就任に際して緒方監督は「野村監督時代からやってきた野球を継続していけば勝てる」と発した。それが1点を確実に取り、1点を守り切る野球。その点で機動力と投手を含めた守備力の精度をより一層高める必要があると感じている。その先頭に立つのが、
石井琢朗守備走塁コーチ。来季は二軍監督に配置転換となる
高信二守備・走塁コーチに代わって三塁ランナーコーチを務めることも決まっている。11月1日から21日まで宮崎県日南市で行われた秋季キャンプでは、内野陣だけでなく投手の連係プレーも細やかにチェックした。
「投手も対バッターだけでなく、1点を防ぐためにできることはいろいろとある。内野を含めた連係プレー然り」と語る緒方監督の意図を汲んでの動きだった。今後は高二軍監督の異動に伴って一軍担当となる
玉木朋孝守備走塁コーチとの連携の下、そのレベルアップを図っていく。
また、現役時代に3年連続盗塁王を獲得した新監督らしく、「自分のやりたい、イメージする野球では、やはりスピードある選手が必要」とするだけに、来季は、これまで以上に機動力を生かした攻撃が見られそうだ。そのため、秋季練習から走塁練習に多くの時間を割き、時には投手陣もその中に入って徹底事項を確認した。

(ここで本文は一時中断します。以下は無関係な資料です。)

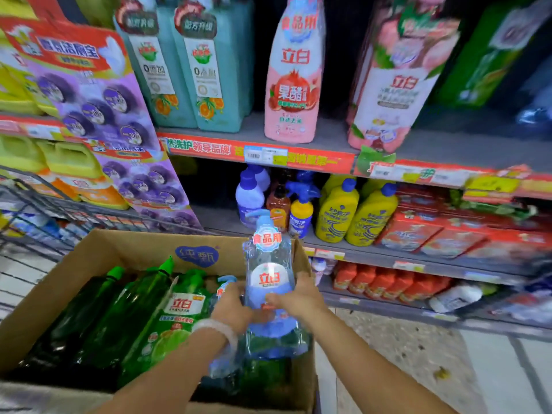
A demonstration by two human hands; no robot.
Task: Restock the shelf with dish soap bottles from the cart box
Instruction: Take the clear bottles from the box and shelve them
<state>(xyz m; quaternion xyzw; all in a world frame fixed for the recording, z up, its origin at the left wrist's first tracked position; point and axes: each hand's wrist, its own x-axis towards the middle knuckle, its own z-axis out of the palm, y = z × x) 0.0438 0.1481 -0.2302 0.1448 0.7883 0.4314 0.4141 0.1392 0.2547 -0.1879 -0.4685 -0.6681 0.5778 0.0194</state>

「これまでやってきたことに手応えはある。だけどできるからやらないでは、効果は薄れる。できるからこそ続けてやっていかないといけない」と緒方監督。「継続」の意味はここにも見て取れた。それだけに守備並びに走塁を担当する石井、玉木両コーチにかかる責任は重い。
今季まで自身が務めた総合コーチには
広島でコーチ歴22年目となる
永田利則氏を打撃コーチ補佐から配置換え。空いた打撃コーチ補佐のポストには今季限りで現役を引退した
迎祐一郎が入り、指導者としての第二の野球人生をスタートさせる。
また、二軍では07年に引退した
佐々岡真司氏が投手コーチとして初入閣。野手コーチ補佐は選手兼任で
東出輝裕が務める。「二軍にいるときは遠慮せず指導してくれということ」と鈴木清明球団本部長は説明した。
新コーチクローズアップ
佐々岡真司二軍投手コーチ
投手力底上げの切り札 24年ぶりのリーグ優勝を現実にするため、何より整備しなければならないのが投手力だ。来季の先発陣を並べたとき、エース・前田は別格として、それに次ぐのは野村と大瀬良。このレベルに九里、福井が並んでくることを期待しても、絶対数が足りていない。そこで白羽の矢が立ったのが、07年の引退以来、ユニフォームから遠ざかっていた100勝100セーブの実績を残したかつてのエースだった。「二軍で伸び悩んでいる選手たちを育ててほしい、と言われ、『よし、やろう』という気持ちになった」。新コーチは11月12日に秋季キャンプに合流。来季、計算できる戦力を一人でも多くそろえるべく、背番号88を背負って若手に精力的な指導を続けている。